Let us decimate these little foxes destroying the vineyard of love

The 2009 census indicated that about 213,000 people in Kenya were divorced and 355,000 separated.

The divorce rate was about 20 per cent. Below are some causes of divorce.

Infidelity and promiscuity: Many married men cannot keep their zip shut.

Conversely, an increasing number of married women are involved in extramarital affairs. Infidelity is one of the legal grounds to end a marriage even in the Good Book.

Financial constraints: It is said that when poverty comes through the door, love escapes through the window. Few couples can remain true to the union in time of want; the majority are driven away by resource constraints.

Communication breakdown: Psychologists say only seven per cent of communication happens verbally; the rest is through emotions and body language.

Communication is both a big challenge and complex matter in many relationships. While there could be flow of information between them, a couple may still have issues with communication.

Language is key. Unless a couple understands each other and the language of love, they may be talking to each other and yet not communicate.

Suspicion and lack of trust: About 36 per cent of couples struggle with trust. In this social media or Information Age, especially with mobile phones, cases of suspicion are escalating.

Finances: Around 35 per cent of couples are separated by financial squabbles. The Bible says money is the root of all evil.

And somebody said where there is love there is an open wallet. But the truth is, most couples cannot handle financial matters together.

It used to be obvious that the husband is the bread winner, but in the ultramodern world, where in many cases both spouses are working class, a mutual agreement is necessary as regards handling money matters.

Disrespect: Statistics indicate that a third of all couples split due to issues to do with respect. Lack of respect kills morale and self-esteem and punctures egos.

Alcoholism: For many couples, alcohol is a big issue. Statements like “I love him but he drinks a lot” surface. If one of the spouses drinks, it is a source of mistrust.

Modernisation: Many marriages in Kenya struggle with borrowed living standards from the West. Sometimes two people get together but are worlds apart in terms of civilisation. This affects priorities and planning.

Culture: Most couples struggle to identify a working culture for their newly-formed family, especially in cross-cultural marriages.

Instead of blending their cultures to enrich each other, they allow cultural differences to drive a wedge between them. Some retreat in their cocoons and begin to resent the culture of their spouse.

In-law interference: A sixth of marriages are threatened by in-laws while slightly over half end due to third parties.

Domestic violence: One of the leading causes of separation and divorce may include physical, verbal and emotional abuse by a spouse.

Loneliness: Most people wrongly expect marriage to be the same as courtship hence taking their partners for granted.

Unresolved past emotional injuries: They say once bitten by a snake, one will ever be startled by a rope. Once bitten, twice shy.

Past broken relationships or mishandled individuals may struggle with people who project similar traits as their tormentors. Some run away from marriage due to past shadows grotesquely glaring at their matrimony.

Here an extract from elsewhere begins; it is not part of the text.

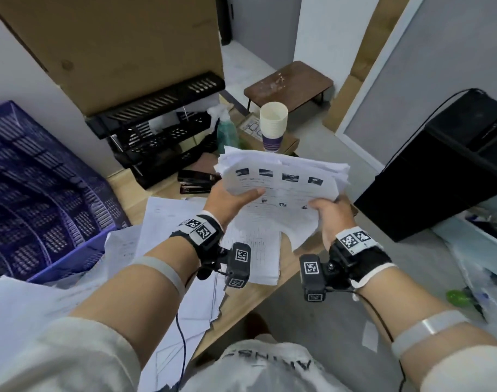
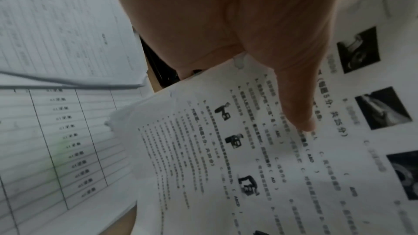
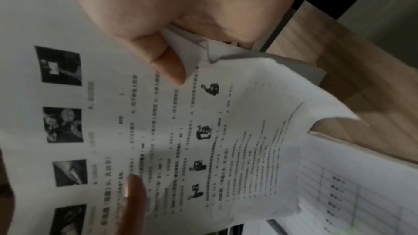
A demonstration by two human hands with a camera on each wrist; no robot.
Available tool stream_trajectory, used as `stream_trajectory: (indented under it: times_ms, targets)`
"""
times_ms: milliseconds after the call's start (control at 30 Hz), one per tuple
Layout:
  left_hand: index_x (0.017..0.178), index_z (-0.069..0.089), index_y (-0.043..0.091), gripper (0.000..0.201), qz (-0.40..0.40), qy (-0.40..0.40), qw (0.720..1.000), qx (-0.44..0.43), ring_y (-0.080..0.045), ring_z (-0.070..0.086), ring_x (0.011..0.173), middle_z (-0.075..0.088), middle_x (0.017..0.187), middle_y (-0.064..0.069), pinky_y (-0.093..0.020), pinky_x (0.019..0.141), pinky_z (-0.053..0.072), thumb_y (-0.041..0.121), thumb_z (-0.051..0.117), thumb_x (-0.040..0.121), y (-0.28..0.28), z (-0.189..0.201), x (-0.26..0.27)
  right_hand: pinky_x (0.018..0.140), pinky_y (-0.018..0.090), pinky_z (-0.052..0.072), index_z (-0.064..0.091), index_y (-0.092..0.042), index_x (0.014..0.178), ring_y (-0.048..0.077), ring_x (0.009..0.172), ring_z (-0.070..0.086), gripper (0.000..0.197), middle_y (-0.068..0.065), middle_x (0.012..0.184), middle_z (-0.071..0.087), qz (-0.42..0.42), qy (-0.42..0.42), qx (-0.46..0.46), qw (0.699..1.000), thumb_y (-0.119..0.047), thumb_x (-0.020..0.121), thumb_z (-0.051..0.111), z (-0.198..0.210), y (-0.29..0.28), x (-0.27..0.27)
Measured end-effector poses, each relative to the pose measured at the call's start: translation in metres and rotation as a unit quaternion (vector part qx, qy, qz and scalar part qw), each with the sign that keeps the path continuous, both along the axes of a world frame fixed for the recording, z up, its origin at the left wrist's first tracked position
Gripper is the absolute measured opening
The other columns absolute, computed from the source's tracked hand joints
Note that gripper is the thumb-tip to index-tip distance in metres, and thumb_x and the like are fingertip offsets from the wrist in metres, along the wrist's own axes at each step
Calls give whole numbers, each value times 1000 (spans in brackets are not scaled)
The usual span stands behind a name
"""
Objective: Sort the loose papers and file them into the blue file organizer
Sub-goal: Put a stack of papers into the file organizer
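Observation:
Both hands hold up a thick stack of white papers (image 1: 284, 185) above the desk; its top sheet shows printed text and small dark photos (image 2: 260, 149) (image 3: 158, 140). My left hand (image 1: 236, 196) grips the stack's left edge, thumb (image 2: 291, 96) laid across the top sheet. My right hand (image 1: 329, 213) pinches the stack's lower right corner, thumb (image 3: 167, 67) on top. More loose papers (image 1: 185, 222) lie spread over the wooden desk (image 1: 247, 301) beneath. The blue file organizer (image 1: 43, 193) stands at the left. The fingers under the stack are hidden.
A black tiered tray (image 1: 162, 131) stands at the back with a black stapler (image 1: 197, 181) in front of it. A stack of paper cups (image 1: 272, 125) and a green bottle (image 1: 227, 131) stand behind the papers. A black computer case (image 1: 451, 165) sits at the right.

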State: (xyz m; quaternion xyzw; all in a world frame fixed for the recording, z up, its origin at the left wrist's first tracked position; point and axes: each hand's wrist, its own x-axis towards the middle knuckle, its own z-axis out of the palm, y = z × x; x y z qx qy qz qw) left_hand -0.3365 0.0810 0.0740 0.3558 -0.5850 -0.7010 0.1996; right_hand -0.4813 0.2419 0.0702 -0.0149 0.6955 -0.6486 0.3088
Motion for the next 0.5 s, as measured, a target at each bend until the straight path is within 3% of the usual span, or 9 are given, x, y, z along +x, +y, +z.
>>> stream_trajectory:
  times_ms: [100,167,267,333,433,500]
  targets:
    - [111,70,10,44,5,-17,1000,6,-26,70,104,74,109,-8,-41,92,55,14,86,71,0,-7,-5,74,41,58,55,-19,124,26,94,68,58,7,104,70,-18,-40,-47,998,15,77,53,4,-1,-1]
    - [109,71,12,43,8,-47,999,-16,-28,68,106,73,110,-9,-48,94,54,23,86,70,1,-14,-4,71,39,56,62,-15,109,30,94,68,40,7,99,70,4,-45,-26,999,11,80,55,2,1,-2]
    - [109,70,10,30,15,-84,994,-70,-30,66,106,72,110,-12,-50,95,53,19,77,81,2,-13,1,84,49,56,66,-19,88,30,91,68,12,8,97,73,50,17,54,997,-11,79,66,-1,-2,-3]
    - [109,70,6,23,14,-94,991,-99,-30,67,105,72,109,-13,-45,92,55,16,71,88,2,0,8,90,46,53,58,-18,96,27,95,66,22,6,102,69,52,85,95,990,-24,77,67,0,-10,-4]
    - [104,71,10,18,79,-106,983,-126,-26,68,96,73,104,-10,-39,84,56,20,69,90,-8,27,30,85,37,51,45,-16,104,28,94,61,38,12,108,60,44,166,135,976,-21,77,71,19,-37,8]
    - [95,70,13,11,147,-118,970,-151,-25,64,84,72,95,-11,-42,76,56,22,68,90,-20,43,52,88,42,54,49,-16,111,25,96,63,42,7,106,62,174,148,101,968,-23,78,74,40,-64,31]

Infertility: Childlessness at times frustrates relationships. Some opt to quit the union or engage in extramarital affairs in their quest to fill the empty crib, resulting in conflicts.

Amid increasing cases of divorce and separation, there should be sobriety in ending a relationship.

People who have shared lives should not, out of sour grapes, wash their dirty linen in public or engage in violence against each other but show mutual respect after parting ways.